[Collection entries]

■ ■ ■ ■ ■ ■ ■

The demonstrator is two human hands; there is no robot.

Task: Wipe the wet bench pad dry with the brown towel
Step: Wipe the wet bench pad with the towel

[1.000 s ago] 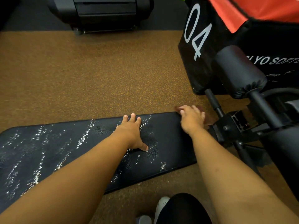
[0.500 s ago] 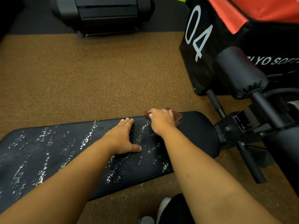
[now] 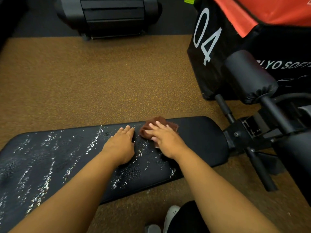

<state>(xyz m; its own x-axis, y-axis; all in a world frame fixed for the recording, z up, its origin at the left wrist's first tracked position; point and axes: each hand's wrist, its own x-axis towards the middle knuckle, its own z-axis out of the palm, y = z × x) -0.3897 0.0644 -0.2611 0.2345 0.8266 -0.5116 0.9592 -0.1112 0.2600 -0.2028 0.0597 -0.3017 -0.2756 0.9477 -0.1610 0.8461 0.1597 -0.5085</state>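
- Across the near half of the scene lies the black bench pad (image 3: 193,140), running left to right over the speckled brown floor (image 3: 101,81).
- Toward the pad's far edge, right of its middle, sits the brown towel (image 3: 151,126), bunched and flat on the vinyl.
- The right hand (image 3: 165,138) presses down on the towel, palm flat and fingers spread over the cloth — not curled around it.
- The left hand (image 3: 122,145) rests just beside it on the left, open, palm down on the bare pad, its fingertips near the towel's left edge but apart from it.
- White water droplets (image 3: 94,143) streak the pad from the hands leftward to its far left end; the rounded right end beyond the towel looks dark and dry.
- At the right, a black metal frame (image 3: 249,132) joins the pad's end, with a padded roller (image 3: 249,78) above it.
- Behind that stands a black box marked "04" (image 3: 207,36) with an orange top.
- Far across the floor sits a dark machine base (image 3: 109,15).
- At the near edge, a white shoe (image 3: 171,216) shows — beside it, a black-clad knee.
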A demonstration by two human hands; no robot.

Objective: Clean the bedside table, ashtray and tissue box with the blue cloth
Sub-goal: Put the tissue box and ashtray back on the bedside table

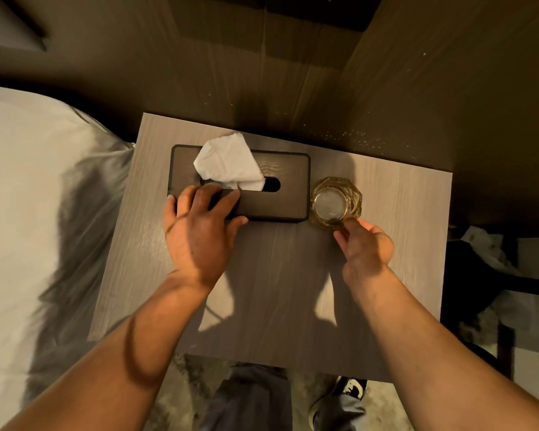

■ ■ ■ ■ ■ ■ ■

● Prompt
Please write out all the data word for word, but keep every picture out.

● Result
The demonstrator is two human hands; there is no robot.

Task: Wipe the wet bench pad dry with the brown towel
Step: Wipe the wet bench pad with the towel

[1.000 s ago] 
[0.500 s ago] 
[now] 

<state>(xyz m; its own x-axis, y-axis; all in a world frame fixed for the recording, z up, its origin at the left wrist's first tracked position; point and axes: each hand's wrist, its own x-axis towards the middle knuckle, its own z-axis out of the palm, y = z × x) -0.3897 0.0644 -0.2611 0.2345 0.8266 -0.5116 0.9592 -0.1112 0.2600 -0.2028 0.0597 -0.3017 -0.2756 0.9477 -0.1610 0.8461 0.1597 -0.5085</state>
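- Across the near half of the scene lies the black bench pad (image 3: 193,140), running left to right over the speckled brown floor (image 3: 101,81).
- Toward the pad's far edge, right of its middle, sits the brown towel (image 3: 151,126), bunched and flat on the vinyl.
- The right hand (image 3: 165,138) presses down on the towel, palm flat and fingers spread over the cloth — not curled around it.
- The left hand (image 3: 122,145) rests just beside it on the left, open, palm down on the bare pad, its fingertips near the towel's left edge but apart from it.
- White water droplets (image 3: 94,143) streak the pad from the hands leftward to its far left end; the rounded right end beyond the towel looks dark and dry.
- At the right, a black metal frame (image 3: 249,132) joins the pad's end, with a padded roller (image 3: 249,78) above it.
- Behind that stands a black box marked "04" (image 3: 207,36) with an orange top.
- Far across the floor sits a dark machine base (image 3: 109,15).
- At the near edge, a white shoe (image 3: 171,216) shows — beside it, a black-clad knee.
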A demonstration by two human hands; no robot.

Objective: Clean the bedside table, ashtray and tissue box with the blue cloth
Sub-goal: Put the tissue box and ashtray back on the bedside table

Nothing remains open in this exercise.